Many of the countries hosting trials have also worked out agreements with their Chinese counterparts to purchase doses or manufacture the vaccine for local distribution – for instance, Indonesia will receive 50 million doses of concentrate from Sinovac for local production, while Turkey is set to purchase 20 million doses. In mid-September, the UAE even approved Sinopharm’s vaccine for emergency use, handing China the honor of being the first country to have a vaccine approved for use by a foreign country. Earlier this month Bahrain also approved Sinopharm’s vaccine for emergency use, and Indonesia is reported to be considering a similar decision regarding the late-stage Chinese vaccines. 

Whoever wins the vaccine race, distribution will be political 

If China becomes the first country to manufacture a safe and effective vaccine at scale, the achievement will carry symbolic weight, but the vaccine race may not have a clear-cut winner. After mixed results from CanSino trials in Indonesia and the great news on vaccine efficacy from Pfizer and Moderna, the narrative that China is winning the race has shifted. But a cost comparison between Pfizer’s new mRNA vaccine and more affordable Chinese alternatives suggests a more nuanced picture. Rich countries have been signing purchase agreements worth billions of dollars with Western vaccine producers, but China is still poised to supply the “developing world.” 

In any event, the application of a Chinese vaccine will take on wider geopolitical significance. China has already offered USD 1 billion in loans to Latin America and the Caribbean for vaccine access, while Sino-Indian rivalry has found a new focal point around vaccine provision in Bangladesh.
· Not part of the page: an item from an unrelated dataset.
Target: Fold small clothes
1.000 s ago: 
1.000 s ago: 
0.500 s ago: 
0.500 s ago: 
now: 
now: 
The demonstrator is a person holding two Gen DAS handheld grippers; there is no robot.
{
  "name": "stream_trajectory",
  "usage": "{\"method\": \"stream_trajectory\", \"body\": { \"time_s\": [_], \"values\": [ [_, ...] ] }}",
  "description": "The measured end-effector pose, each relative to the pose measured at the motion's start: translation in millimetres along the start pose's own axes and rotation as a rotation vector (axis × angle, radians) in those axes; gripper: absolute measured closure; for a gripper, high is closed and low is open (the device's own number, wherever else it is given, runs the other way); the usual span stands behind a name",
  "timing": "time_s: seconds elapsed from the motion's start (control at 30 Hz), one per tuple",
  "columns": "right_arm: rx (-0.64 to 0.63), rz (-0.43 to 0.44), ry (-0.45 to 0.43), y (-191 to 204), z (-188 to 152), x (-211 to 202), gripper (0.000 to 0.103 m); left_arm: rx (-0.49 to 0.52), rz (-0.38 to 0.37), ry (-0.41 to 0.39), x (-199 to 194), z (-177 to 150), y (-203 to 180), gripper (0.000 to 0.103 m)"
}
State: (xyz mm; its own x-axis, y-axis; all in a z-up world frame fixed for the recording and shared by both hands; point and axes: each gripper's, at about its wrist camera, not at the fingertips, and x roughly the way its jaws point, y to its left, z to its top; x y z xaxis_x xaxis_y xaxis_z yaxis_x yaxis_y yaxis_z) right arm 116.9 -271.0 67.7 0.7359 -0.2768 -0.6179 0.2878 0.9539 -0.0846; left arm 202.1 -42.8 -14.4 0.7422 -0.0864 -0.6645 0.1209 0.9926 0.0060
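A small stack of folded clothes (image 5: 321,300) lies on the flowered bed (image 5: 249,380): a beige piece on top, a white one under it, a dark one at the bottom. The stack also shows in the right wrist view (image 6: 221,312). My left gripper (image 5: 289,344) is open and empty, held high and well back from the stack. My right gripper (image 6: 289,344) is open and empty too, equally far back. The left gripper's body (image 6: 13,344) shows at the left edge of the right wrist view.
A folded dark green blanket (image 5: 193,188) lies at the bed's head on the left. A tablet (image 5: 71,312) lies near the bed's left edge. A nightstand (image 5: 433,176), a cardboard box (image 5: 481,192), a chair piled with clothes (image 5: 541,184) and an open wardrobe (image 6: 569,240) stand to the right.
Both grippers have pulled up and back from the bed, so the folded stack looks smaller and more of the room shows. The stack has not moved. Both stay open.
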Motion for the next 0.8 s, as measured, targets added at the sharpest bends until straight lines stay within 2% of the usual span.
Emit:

In Brazil, Chinese vaccine diplomacy has pitted Trumpish President Jair Bolsonaro against the governor of São Paulo, who wishes to purchase 46 million doses of the Sinovac vaccine. 

Vaccine diplomacy is not without risks for Beijing. If China faces any of the same problems with its vaccines as it did with its faulty PPE, it could suffer serious reputational harm. Even if the vaccines perform well, unscrupulous Chinese individuals and companies might work in countries with poor institutional oversight to undermine the China brand. Beijing might also find itself exposed to an expectations gap between its rhetoric and what it can actually deliver. 

The geopolitics of vaccine diplomacy is itself a risky business. In Southeast Asia there is already concern over the strategic costs of access to a Chinese vaccine. It is likely that Western commentators will echo flawed “debt diplomacy” arguments in accusing China of creating situations of dependency among its neighbors.  

The Health Silk Road is will probably follow the Belt and Road in facing backlash and bumps along the way, but however it fares, we can expect the importance of “vaccine diplomacy” to overshadow that of Beijing’s former “mask diplomacy.”